Consider that the Fed is clearly going to continue its QE programs across as many assets as they deem necessary. Not merely Treasuries and Agencies, but Corporates, Munis and Junk bonds as well. And as is almost always the case, these ‘emergency’ measures will evolve into ordinary policy, meaning they will be doing this forever. The implication of this policy is that yields on overall USD debt are going to decline from a combination of continued reductions in Treasury yields and compression of credit spreads. After all, don’t fight the Fed remain a key investment philosophy. Thus, nominal yields are almost certain to continue declining.

But what about real yields? Well, that is where we get to the crux of the story and why my dollar view has evolved. CPI was just released on Tuesday and fell to 0.3% Y/Y. Thus, strictly speaking, 10-year Treasuries show a +0.31% real yield this morning (nominal of 0.61% – CPI of 0.3%). The thing is, while current inflation readings are quite low, and may well fall for another few months, the supply shock we have felt in the economy is very likely to raise prices considerably over time. Inflation is not really on the market’s radar right now, nor on that of the Fed. If anything, the concern is over deflation. But that is exactly why inflation remains a far more dangerous concern, because higher prices will not only crimp consumer spending, it will create a policy conundrum for the Fed of epic proportions. After all, Paul Volcker taught us all that raising interest rates was how to fight inflation, but that is directly at odds with QE. The point is, if (when) inflation does begin to rise, the Fed is certain to ignore the evidence for as long as possible. And that means we are going to see increasingly negative real rates in the US. History has shown that when US real rates turn negative; the dollar suffers accordingly. Hence the evolution in my medium- and long-term views of the dollar.

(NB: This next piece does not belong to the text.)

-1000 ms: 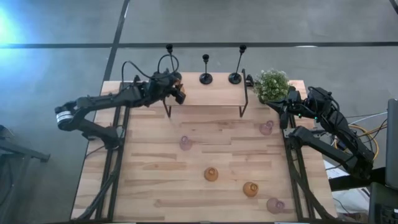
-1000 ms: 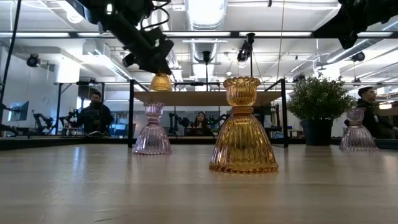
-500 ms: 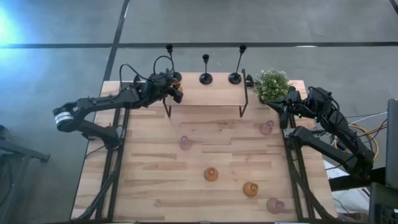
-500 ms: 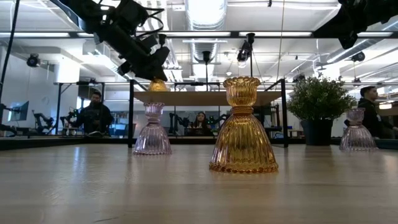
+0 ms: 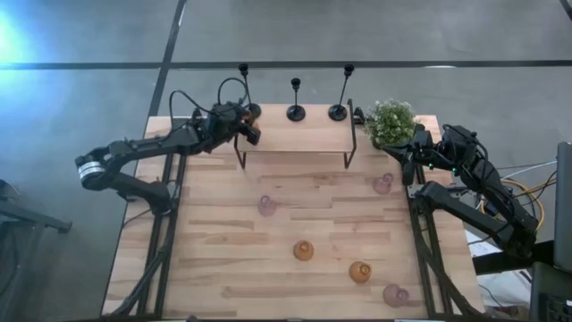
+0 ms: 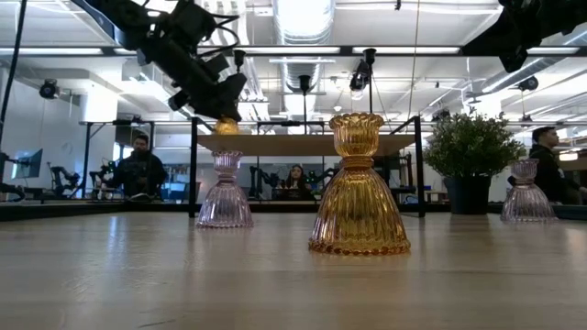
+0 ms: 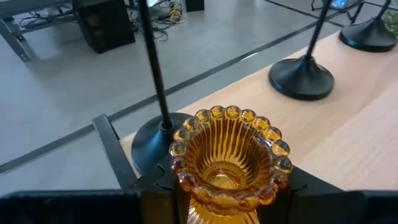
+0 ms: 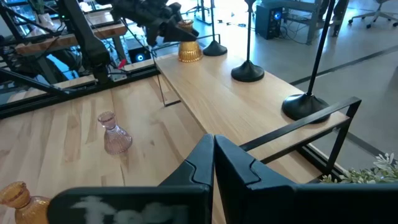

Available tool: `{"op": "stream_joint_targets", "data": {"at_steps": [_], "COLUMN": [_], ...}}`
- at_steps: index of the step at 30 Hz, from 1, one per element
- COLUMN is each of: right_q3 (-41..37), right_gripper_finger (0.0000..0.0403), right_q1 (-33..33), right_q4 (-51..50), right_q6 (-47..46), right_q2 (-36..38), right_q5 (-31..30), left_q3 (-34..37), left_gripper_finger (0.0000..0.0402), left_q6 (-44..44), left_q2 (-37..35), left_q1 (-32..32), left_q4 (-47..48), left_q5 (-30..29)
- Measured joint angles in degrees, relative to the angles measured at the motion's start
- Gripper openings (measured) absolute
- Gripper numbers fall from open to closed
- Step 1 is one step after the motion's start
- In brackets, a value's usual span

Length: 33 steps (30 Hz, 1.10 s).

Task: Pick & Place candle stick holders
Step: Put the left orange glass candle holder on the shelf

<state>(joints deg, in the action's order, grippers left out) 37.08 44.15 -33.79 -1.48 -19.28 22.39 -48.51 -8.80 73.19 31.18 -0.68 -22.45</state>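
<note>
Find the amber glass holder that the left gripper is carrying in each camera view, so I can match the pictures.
High view: amber glass holder at the shelf's left end, in the left gripper.
Low view: upper left, only its amber top shows under the gripper, at shelf height.
Left wrist view: centre bottom, beaded rim between the fingers.
Right wrist view: far end of the shelf, top centre.
Shared landmark: the wooden shelf.

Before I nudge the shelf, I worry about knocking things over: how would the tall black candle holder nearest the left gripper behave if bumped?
The tall black candle holder probably tips easily: its stem is thin and tall over a small round base. It looks like rigid metal, so it would topple rather than bend. It stands close to the shelf edge, beside the left gripper and its amber glass holder, so it could fall off.
</note>
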Motion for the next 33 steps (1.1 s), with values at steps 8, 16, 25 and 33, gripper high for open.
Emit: {"op": "stream_joint_targets", "data": {"at_steps": [8, 16, 25, 33], "right_q3": [0.0, 0.0, 0.0, 0.0], "right_gripper_finger": [0.0008, 0.0008, 0.0008, 0.0008], "right_q1": [0.0, 0.0, 0.0, 0.0], "right_q4": [0.0, 0.0, 0.0, 0.0], "right_q6": [0.0, 0.0, 0.0, 0.0], "right_q2": [0.0, 0.0, 0.0, 0.0], "right_q5": [0.0, 0.0, 0.0, 0.0], "left_q3": [0.1, 0.1, 0.1, 0.1], "left_gripper_finger": [0.0128, 0.0128, 0.0174, 0.0180], "left_q6": [0.2, 0.5, 3.1, 3.1], "left_q2": [0.1, 0.1, 0.1, 0.1], "left_q1": [1.3, 1.5, 1.5, 1.5], "left_q4": [-1.0, -1.3, -1.4, -1.5], "left_q5": [3.0, 4.0, 4.3, 4.9]}}
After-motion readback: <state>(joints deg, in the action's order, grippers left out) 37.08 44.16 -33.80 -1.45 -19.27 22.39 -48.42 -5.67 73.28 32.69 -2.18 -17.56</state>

A quick look at this morning’s markets shows that yesterday’s late day equity rally in the US has largely been followed through Asia and Europe. Bonds are also in demand as yields throughout the government sector are mostly lower. And the dollar this morning is actually little changed overall, with a smattering of winners and losers across both G10 and EMG blocs, and no truly noteworthy stories.

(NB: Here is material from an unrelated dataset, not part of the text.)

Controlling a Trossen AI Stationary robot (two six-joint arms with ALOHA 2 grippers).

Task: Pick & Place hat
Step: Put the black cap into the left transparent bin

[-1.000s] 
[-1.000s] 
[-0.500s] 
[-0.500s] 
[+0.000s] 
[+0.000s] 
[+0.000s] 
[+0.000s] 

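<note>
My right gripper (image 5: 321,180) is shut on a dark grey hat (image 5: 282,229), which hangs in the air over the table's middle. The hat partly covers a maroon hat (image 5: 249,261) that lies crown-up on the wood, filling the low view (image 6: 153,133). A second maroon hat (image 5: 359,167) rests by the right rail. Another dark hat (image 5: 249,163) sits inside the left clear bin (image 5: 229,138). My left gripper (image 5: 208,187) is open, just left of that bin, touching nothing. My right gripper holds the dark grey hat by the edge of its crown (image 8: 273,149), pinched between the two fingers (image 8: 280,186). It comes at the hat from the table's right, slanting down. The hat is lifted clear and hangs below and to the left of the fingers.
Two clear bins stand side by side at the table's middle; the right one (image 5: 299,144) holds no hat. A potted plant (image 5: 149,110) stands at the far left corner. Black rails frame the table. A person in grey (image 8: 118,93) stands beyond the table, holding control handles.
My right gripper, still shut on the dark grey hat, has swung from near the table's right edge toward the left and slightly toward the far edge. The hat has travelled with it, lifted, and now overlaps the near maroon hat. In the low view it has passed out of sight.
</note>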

We do see a decent amount of US data this morning led by Retail Sales (exp -12.0%, -8.5% ex autos). We also see Empire Manufacturing (-60.0), IP (-12.0%), Capacity Utilization (63.8%), JOLTs Job Openings (5.8M) and finally Michigan Sentiment (68.0). Only the Empire number is truly current, but to imply that a rise from -78.2 to -60.0 is progress really overstates the case. As I’ve pointed out, the data has not been a driver. Markets are exhausted after a long period of significant volatility. My expectation is for the dollar to do very little today, and actually until we see a new narrative evolve. So modest movement should be the watchword.